"Take us to your diversity outreach consultant."
Searching for a gift for an intergalactic diplomat? Our collection combines cosmic wit with heartfelt designs, making every present a star-worthy gesture. Ideal for space enthusiasts and world travelers, these items add a touch of humor and charm to their interstellar journeys.
"Take us to your diversity outreach consultant."
"You know that this means war between out planets?!"
"Please ask your pet to kindly put down the weapon."
"Shoulda brought the weed."
Humans and Aliens land on the same Alien planet.
"What the hell, sweetheart―if you want it, it's yours!"
"It's inhabited and they appear to be friendly."
Alien that resembles a coconut is marooned on desert isle. Human on the same island cracks open coconuts. '. . acts of unspeakable barbarism by indigenous life form continue unabated . . .'
"Five year non-exclusive? We just want to abduct him!"
"Abduction 101, when abducting eggs from a primitive planet always lower the temperature in the ship!"
'We can't go on meeting like this'.
"I'm new here. How much do we leave for a tip?"
"Take me to your mechanic."
"Your credentials are impressive, Carter but... quite frankly, Mr. Biggles doesn't seem to like you."
"But there's no way in hell I could afford Jupiter today."
"My owner is teaching me to think before barking, which gave Federal Express plenty of time to clobber me."
It's not a bad planet -- Their talk shows make it seem a lot worse than it is.
"I'm so sorry I let you talk me into letting you take your pet along on this trip!"
"So, Danny Boy, what's up in your world?"
The ecumenical dinner party.
"Let's f**k up Mars!"
'Well, somebody on this stupid little planet ordered an extra-large with pepperoni and mushrooms!'
'Three zillion, five hundred trillion and sixty seven billion light years from Zog and now you tell me you've forgot to cancel the milk!'
Christmas on Other Planets.
"Every abductee gets a souvenir mug."
"Hold on - I need to tell the credit card company I'm going on a trip."

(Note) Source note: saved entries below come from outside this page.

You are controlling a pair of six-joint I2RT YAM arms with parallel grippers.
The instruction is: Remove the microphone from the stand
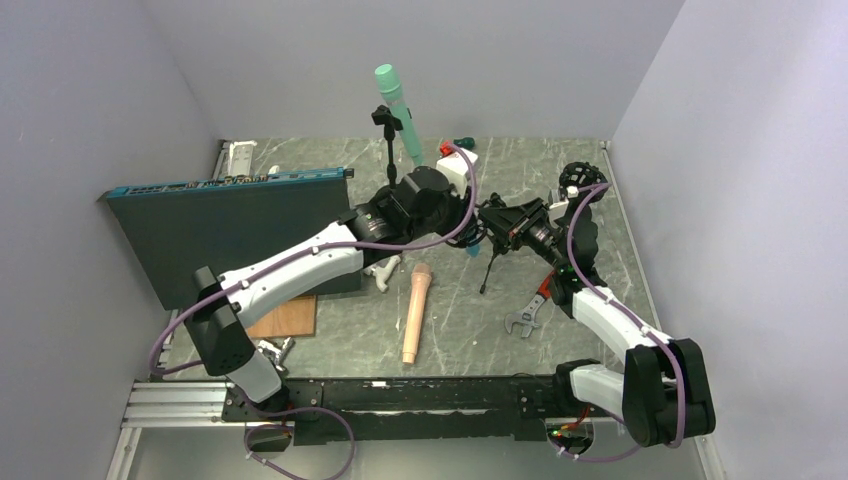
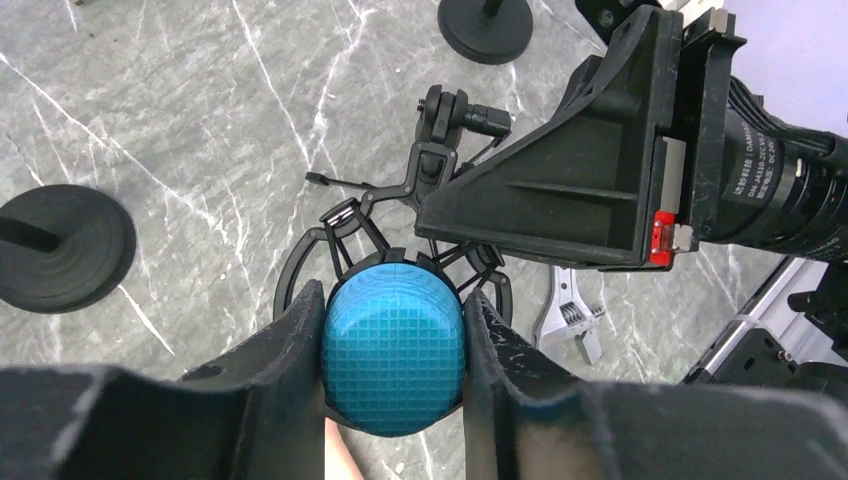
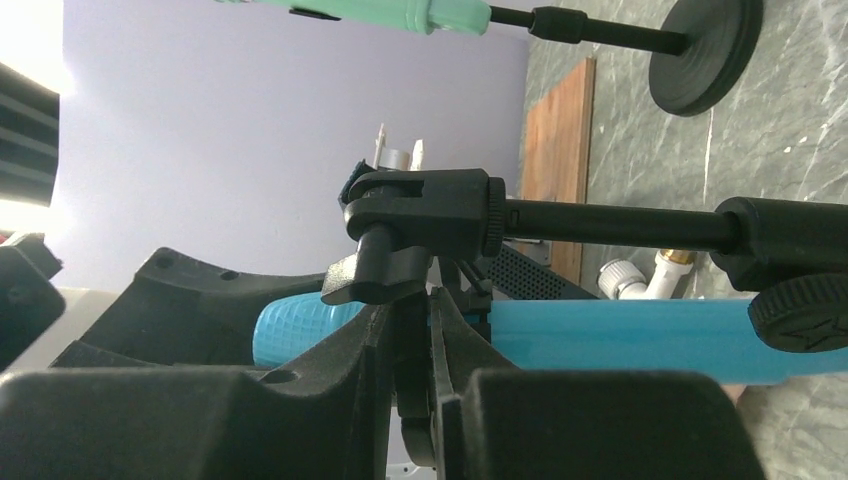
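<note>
The left fingers (image 2: 295, 360) pinch the blue plastic microphone with the gridded round head (image 2: 393, 348), one pad on either side of that head. The microphone sits squarely between them. Its body runs away from the camera through the black wire shock-mount cradle (image 2: 335, 225) just beyond the fingertips. That grip looks chosen for a straight pull along the microphone's own axis.

The right fingers (image 3: 345, 365) are pressed nearly together on a thin black piece of that cradle, directly under the black swivel clamp of the stand (image 3: 425, 215). The blue barrel passes behind them, crossing from one side to the other. By my reading they are there to steady the stand while the other arm draws the microphone out. That has not happened yet: the microphone is seated in the cradle.

Exactly which part the right fingers pinch is hard to make out, since their own dark bulk covers it. In the overhead view both wrists hide the cradle, leaving only a sliver of blue and thin stand legs. The right-wrist frame edge cuts off the microphone's tail end, and I cannot tell whether anything locks it in the cradle.

Well apart from both sets of fingers, a mint-green microphone (image 1: 395, 100) is clipped on another stand. A peach-pink microphone (image 1: 416, 312) lies on the grey marbled desk (image 2: 170, 110).
</note>
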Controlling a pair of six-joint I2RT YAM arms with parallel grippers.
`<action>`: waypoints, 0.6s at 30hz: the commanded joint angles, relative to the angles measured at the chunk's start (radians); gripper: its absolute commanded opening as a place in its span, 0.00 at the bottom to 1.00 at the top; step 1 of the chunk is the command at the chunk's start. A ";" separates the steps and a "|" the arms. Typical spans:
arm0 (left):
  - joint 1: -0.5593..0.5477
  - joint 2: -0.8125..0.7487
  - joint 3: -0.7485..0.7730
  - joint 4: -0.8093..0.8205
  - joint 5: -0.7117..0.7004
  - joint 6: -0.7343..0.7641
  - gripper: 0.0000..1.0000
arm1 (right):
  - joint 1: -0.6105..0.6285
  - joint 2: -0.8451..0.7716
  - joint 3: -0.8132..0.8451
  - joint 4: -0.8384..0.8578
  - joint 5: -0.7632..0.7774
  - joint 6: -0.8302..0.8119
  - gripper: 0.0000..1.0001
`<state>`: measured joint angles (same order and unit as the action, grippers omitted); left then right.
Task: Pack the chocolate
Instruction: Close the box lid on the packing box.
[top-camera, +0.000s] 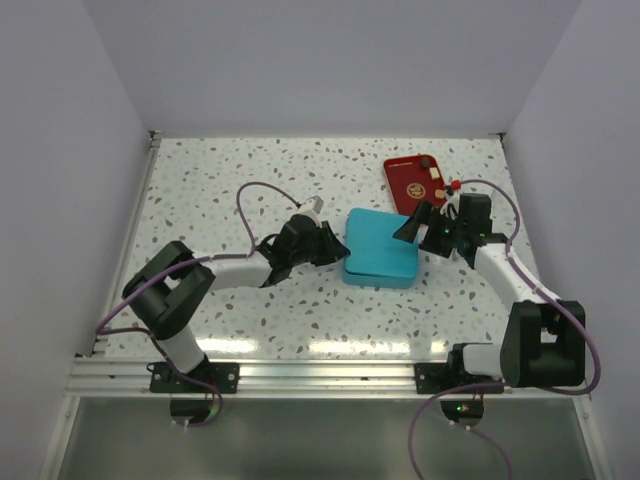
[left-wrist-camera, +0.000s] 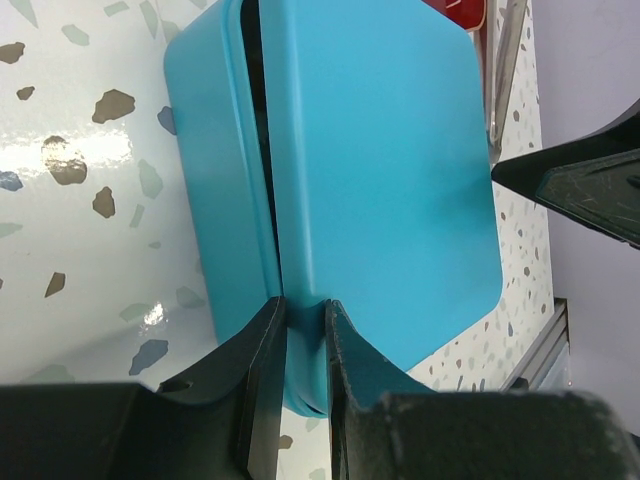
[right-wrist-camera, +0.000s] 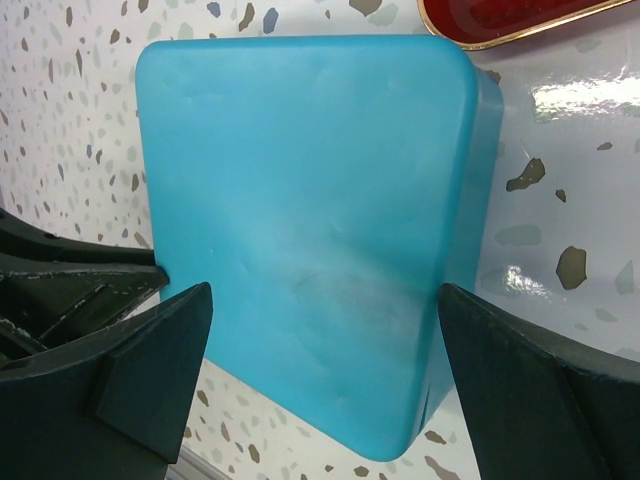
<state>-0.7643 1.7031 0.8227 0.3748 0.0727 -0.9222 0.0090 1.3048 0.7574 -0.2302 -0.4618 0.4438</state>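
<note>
Left gripper (left-wrist-camera: 305, 345) pinches the rim of the teal lid (left-wrist-camera: 390, 170), which sits ajar on the teal box (left-wrist-camera: 215, 190). Right gripper (right-wrist-camera: 320, 365) is spread wide, its jaws flanking the box's near end. Small pale chocolate (top-camera: 437, 174) pieces lie on the red tray (top-camera: 403, 172) just behind the box

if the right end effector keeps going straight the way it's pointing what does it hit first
Most likely the teal box: the open right end effector aims at it, a finger toward each side. Whether they would straddle it or land on its top is unclear from here.
</note>
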 joint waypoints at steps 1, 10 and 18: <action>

"What gear are we in, biscuit?"
'...And you're always complaining about the government's international trade agreements'
'Our basic package is no frills, no chew toys, no extra Kibbles, and narry a pat on the head from management...'
'...it's some distance away - but there are lots of 'em and they're edible.'
'Well, that's how we mix martinis around here.'
"Do you think it's a form of greeting?"
Hello, you've reached the private line of the Secretary of Defense. At last! We tried calling you all day yesterday to alert you to an imminent threat. How did you get this number? It was coming straight at your nation-state at speeds approaching Kebin 2. What are you talking about? What's "Klebin 2"? Apologies. In earthlingese that would be "mach 23," or 24.140.16 kilometers per hour. Good lord! I'd better wake ... Not to worry. Our sensors locked on to it as soon as it launched from your North
"Take us to Disneyworld then, if there's time, to your leader."
'Yo, Corona! Pack your stuff! You've been traded.'
Browse our selection of intergalactic diplomat mugs and find the perfect witty galaxy-inspired design for your space ambassador.
Discover our intergalactic diplomat pillows, blending humor and cosmic charm for a stellar addition to any space lover’s sofa.
Explore our art prints celebrating intergalactic diplomacy—bold, witty designs to brighten up any space enthusiast’s wall.
Check out our intergalactic diplomat t-shirts—fun, witty, and perfect for cosmic negotiators wanting to make their mark in style.